Bug 672226

Summary: virDomainCreateXML over remote driver sometimes hangs
Product: Red Hat Enterprise Linux 6 Reporter: Dan Kenigsberg <danken>
Component: libvirtAssignee: Daniel Berrangé <berrange>
Status: CLOSED ERRATA QA Contact: Virtualization Bugs <virt-bugs>
Severity: unspecified Docs Contact:
Priority: unspecified    
Version: 6.0CC: abaron, dallan, dnaori, eblake, hateya, ilvovsky, jdenemar, jyang, mgoldboi, mjenner, mzhan, vbian, xen-maint, yoyzhang
Target Milestone: rc   
Target Release: ---   
Hardware: Unspecified   
OS: Unspecified   
Whiteboard:
Fixed In Version: libvirt-0.8.7-5.el6 Doc Type: Bug Fix
Doc Text:
Using SASL authentication with a single libvirt connection for multiple threads could result in libvirt hanging while waiting for a response from the libvirt daemon. SASL decoding has been fixed such that clients do not wait for further data while already decoded SASL data remains unprocessed, so libvirt no longer hangs in this situation.
Story Points: ---
Clone Of: Environment:
Last Closed: 2011-05-19 13:26:17 UTC Type: ---
Regression: --- Mount Type: ---
Documentation: --- CRM:
Verified Versions: Category: ---
oVirt Team: --- RHEL 7.3 requirements from Atomic Host:
Cloudforms Team: --- Target Upstream Version:
Embargoed:
Bug Depends On:    
Bug Blocks: 669974    
Attachments:
Description Flags
"t a a bt full" in libvirtd
none
"t a a bt full" in vdsm
none
"t a a bt full" in libvirtd
none
multiple_thread script none

Description Dan Kenigsberg 2011-01-24 13:33:23 UTC
Description of problem:
Sometimes, a vdsm-issued virDomainCreateXML call succeeds to create a VM, but does not return. The libvirtd side shows nothing suspicious (to me), but the client side blocks on poll() - see attached backtrace.
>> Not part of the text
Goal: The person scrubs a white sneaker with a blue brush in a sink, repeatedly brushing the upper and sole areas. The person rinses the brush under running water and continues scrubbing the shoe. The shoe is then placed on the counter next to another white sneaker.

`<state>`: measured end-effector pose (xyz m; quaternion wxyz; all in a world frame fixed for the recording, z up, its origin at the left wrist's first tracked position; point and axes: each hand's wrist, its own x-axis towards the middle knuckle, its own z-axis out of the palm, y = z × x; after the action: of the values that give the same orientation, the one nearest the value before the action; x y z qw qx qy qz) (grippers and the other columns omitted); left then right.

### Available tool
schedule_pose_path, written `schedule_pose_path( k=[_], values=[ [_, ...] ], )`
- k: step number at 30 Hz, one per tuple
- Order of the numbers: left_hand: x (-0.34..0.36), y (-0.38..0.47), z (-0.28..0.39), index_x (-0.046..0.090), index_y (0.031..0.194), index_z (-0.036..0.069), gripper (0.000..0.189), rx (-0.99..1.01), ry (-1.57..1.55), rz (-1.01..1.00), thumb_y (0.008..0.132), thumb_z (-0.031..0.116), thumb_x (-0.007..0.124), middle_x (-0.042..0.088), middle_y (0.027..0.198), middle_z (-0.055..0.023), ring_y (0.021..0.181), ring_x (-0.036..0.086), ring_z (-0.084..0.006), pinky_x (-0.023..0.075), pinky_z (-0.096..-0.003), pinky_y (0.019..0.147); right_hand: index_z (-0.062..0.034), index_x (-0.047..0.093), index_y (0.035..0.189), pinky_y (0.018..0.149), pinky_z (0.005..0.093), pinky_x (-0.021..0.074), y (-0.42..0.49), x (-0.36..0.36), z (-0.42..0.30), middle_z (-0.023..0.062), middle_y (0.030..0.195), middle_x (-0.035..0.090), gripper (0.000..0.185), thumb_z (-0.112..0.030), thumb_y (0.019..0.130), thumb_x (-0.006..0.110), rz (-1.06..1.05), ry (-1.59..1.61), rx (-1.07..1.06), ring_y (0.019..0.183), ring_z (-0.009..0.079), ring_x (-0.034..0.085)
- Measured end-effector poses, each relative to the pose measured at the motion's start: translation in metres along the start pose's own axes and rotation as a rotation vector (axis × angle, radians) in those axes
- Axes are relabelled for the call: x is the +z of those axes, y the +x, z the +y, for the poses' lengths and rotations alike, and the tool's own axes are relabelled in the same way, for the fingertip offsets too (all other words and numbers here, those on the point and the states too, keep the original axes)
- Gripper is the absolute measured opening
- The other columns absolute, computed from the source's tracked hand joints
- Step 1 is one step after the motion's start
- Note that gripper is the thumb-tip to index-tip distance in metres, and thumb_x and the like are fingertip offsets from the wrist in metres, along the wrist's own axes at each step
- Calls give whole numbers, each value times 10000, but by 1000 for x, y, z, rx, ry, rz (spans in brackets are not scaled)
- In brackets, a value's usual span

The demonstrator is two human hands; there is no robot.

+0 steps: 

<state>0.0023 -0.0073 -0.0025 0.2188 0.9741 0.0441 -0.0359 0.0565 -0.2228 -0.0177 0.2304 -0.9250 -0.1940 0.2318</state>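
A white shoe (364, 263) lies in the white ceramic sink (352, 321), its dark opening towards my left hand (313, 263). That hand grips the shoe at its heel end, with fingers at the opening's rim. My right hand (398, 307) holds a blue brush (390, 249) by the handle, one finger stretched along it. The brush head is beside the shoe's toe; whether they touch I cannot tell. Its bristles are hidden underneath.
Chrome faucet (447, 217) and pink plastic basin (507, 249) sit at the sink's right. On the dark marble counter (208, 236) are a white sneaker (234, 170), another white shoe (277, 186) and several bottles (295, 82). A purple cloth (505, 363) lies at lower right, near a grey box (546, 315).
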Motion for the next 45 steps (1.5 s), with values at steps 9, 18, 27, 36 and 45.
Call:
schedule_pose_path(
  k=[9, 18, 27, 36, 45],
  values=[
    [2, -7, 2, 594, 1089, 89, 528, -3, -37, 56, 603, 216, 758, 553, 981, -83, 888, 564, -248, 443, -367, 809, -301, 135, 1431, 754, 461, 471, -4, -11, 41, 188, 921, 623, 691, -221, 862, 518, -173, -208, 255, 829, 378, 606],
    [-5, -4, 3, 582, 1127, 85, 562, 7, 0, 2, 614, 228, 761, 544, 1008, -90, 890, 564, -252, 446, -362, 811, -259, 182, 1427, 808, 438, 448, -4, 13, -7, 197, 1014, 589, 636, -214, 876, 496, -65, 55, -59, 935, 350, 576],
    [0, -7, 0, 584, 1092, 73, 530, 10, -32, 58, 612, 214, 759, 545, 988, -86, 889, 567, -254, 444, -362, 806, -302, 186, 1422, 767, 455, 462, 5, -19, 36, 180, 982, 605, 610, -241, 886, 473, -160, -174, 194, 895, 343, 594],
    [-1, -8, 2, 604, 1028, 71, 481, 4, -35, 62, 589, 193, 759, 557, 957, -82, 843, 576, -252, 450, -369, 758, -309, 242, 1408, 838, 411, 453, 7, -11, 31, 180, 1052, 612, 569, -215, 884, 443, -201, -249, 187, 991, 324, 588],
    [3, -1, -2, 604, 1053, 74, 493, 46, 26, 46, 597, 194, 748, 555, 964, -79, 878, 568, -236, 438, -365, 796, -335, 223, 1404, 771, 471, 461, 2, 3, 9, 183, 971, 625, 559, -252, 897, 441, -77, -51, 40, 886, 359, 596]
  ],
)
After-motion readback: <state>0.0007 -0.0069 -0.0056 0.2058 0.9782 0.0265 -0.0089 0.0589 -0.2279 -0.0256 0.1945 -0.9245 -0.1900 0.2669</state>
Version-Release number of selected component (if applicable):
vdsm-4.9-43
libvirt-0.8.7-3.el6.x86_64

How reproducible:
Seldom. Start and destroy multiple VMs via vdsm.

Comment 1 Dan Kenigsberg 2011-01-24 13:35:48 UTC
Apparently, after a long wait, that poll() has ended.

Just before createXML we printed:

Thread-2506::DEBUG::2011-01-24 13:54:52,726::libvirtvm::755::vds.vmlog.b63a6c0e-afd1-4962-836e-3ea4bebcb884::(_run) DDD

Just after createXML we printed:

Thread-2506::DEBUG::2011-01-24 15:19:30,793::libvirtvm::759::vds.vmlog.b63a6c0e-afd1-4962-836e-3ea4bebcb884::(_run) DDD

Comment 2 Dave Allan 2011-01-24 21:07:38 UTC
Dan B, have any theories about what's going on here?

Comment 3 Daniel Berrangé 2011-01-25 10:38:17 UTC
The client side blocking on poll(), means it is waiting for the reply from the daemon. This suggests that the Create API is still running. Would need to capture the libvirtd stack trace at this point to see what its doing while the client is waiting.

Comment 4 Dave Allan 2011-01-25 14:56:20 UTC
Dan K., can you get a trace from libvirtd the next time you see this?

Comment 5 Dan Kenigsberg 2011-01-26 16:27:23 UTC
Created attachment 475433 [details]
"t a a bt full" in libvirtd

I hope this helps.

Comment 6 Daniel Berrangé 2011-01-27 13:19:22 UTC
That attachment shows libvirtd completely idle, in its normal waiting for more RPC calls state.

Can we get a trace of all threads in the client too at time of hang. I'm more suspicious of the pure python event loop impl in the client now, because of the problems just identified in  bug 624252 comment #38

Comment 7 Dan Kenigsberg 2011-01-31 08:46:13 UTC
Created attachment 476139 [details]
"t a a bt full" in vdsm

Comment 8 Dan Kenigsberg 2011-01-31 08:48:13 UTC
Created attachment 476141 [details]
"t a a bt full" in libvirtd

Happened again (libvirt-0.8.7-3.el6.x86_64), backtraces for client and server attached.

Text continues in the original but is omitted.